Security operations · 8 MIN READ · JON HENCINSKI AND PETER SILBERMAN · JUN 2, 2020 · TAGS: Get technical / Managed detection and response / Security Incident / SOC / Vulnerability
Spoiler alert: We improved the median time it takes to investigate and report suspicious login activity by 75 percent between October 2019 and March 2020. We did it by reviewing the investigative patterns of our SOC analysts and deploying a ton of automation to enable our team to answer the right questions quickly.
You’ll see in the chart below that we’ve managed to reduce the time it takes to investigate a suspicious login to a matter of minutes over that six-month period. We’re showing the median and 75th percentile here.
TL;DR: Line goes up, more time spent. Line goes down? Efficiency FTW!
Time to investigate a suspicious login alert
Wondering how we turn repetitive tasks into SOC efficiency?
We’ll walk you through our view of SOC operations and the key metrics we use to understand where we’re spending too much analyst time on things we should hand off to our robots.
But first we’ll take you through how we deployed decision support to reduce the challenge of triaging suspicious login alerts (these can be such a pain if not done correctly, amiright?).
What’s decision support?
First things first: Decision support is how we use tech to enable our SOC analysts to answer the right questions about a security event in an easy way.
In doing so, we reduce cognitive loading and hand off the highly repetitive tasks to automation (AKA our robots). It’s also a key component on how we make sure our analysts aren’t over subscribed.
Pro tip: If you ever go on a SOC tour and the first thing you notice is a lot of sticky notes (hopefully not with passwords on them), that’s the opposite of decision support.
At Expel decision support is made up of four key components:
- Contextual enrichment (especially important in the era of cloud automation)
- Investigation orchestration
- User interface attributes
How do you build decision support?
The bottom line is this: Start by understanding where the team needs the most help, now.
What we mean by that is figure out the class of alerts that take the team the longest time to investigate.
Do you see any patterns? Is the team asking the right questions?
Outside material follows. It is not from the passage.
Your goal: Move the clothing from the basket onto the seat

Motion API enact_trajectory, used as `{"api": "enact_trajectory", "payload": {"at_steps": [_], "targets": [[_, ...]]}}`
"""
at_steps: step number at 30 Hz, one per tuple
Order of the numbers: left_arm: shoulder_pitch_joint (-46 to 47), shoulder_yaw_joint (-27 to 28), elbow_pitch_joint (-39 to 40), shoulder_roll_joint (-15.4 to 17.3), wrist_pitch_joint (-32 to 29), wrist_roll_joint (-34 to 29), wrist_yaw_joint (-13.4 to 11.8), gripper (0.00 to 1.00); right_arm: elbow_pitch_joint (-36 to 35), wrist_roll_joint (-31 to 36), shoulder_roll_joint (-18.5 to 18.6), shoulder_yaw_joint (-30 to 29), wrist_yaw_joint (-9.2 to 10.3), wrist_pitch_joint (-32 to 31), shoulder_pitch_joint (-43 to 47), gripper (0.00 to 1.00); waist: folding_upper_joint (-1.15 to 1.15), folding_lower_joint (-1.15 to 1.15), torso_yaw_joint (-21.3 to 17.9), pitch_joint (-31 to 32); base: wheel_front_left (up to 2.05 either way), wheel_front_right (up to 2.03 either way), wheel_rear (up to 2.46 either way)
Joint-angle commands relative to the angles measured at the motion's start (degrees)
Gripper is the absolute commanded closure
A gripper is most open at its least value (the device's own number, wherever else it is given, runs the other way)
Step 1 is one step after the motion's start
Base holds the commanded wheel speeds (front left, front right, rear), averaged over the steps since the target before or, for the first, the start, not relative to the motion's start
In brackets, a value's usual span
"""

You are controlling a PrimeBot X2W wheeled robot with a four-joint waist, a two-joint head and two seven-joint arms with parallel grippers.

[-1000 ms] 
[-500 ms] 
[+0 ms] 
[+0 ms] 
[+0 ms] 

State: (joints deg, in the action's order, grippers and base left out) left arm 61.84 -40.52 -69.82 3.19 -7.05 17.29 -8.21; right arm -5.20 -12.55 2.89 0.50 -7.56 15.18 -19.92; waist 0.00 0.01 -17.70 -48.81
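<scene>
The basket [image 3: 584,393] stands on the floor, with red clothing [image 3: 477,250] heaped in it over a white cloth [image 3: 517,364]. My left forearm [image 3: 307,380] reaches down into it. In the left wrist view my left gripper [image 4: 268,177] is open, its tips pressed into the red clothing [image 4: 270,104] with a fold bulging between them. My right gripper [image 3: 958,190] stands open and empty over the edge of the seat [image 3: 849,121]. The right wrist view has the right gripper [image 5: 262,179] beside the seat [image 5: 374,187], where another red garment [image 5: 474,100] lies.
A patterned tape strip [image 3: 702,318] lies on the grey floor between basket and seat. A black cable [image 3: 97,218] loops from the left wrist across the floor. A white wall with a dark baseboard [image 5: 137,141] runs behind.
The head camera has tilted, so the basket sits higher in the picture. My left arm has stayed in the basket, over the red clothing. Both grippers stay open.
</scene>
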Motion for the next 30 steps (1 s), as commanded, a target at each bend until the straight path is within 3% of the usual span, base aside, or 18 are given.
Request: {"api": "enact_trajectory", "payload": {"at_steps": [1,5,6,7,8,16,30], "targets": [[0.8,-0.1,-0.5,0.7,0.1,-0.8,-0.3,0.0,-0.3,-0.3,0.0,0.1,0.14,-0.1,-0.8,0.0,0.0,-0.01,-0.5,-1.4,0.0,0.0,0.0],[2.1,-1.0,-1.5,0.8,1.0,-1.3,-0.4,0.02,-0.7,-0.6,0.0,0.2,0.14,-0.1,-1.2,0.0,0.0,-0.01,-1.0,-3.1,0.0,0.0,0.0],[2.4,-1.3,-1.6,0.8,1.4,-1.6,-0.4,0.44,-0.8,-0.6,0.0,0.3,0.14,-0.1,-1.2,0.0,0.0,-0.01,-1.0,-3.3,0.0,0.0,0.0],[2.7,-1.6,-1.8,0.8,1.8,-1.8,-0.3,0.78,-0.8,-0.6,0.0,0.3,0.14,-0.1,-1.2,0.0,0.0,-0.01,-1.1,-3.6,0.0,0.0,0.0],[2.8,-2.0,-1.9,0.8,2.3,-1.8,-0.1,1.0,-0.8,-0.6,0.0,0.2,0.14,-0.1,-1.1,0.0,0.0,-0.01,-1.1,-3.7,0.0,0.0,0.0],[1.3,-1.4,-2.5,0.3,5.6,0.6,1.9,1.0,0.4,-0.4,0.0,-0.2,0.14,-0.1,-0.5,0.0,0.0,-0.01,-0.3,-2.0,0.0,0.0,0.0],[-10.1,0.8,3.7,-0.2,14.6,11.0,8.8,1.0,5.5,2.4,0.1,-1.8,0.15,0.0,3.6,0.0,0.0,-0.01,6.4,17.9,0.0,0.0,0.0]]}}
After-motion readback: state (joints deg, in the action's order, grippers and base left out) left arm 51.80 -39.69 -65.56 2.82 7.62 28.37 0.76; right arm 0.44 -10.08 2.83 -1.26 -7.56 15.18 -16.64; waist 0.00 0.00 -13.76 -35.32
You may need to deploy metrics first.
Expel believes that effective investigations are rooted in the quality of questions asked, so we look for where our analysts are asking the same great questions over and over again.
For example, analysts may find themselves continuously asking questions like: Where has this user previously logged in from? At what times does the user normally log in?
And guess what machines are good at?
Yup – doing the same thing over and over without a break.
It really helps to have good SOC metrics and instrumentation in place before you start down this path. Be strategic by defining where you want to get to and measuring it. Look at metrics and build a cadence around it.
Keep in mind that finding great SOC metrics doesn’t have to be a complicated endeavor. You just need a group of people sitting down and understanding what’s happening. If you do this, you’ll be in the best position to answer which class of investigation takes the team the longest, and what steps you can automate to make life easier for the team.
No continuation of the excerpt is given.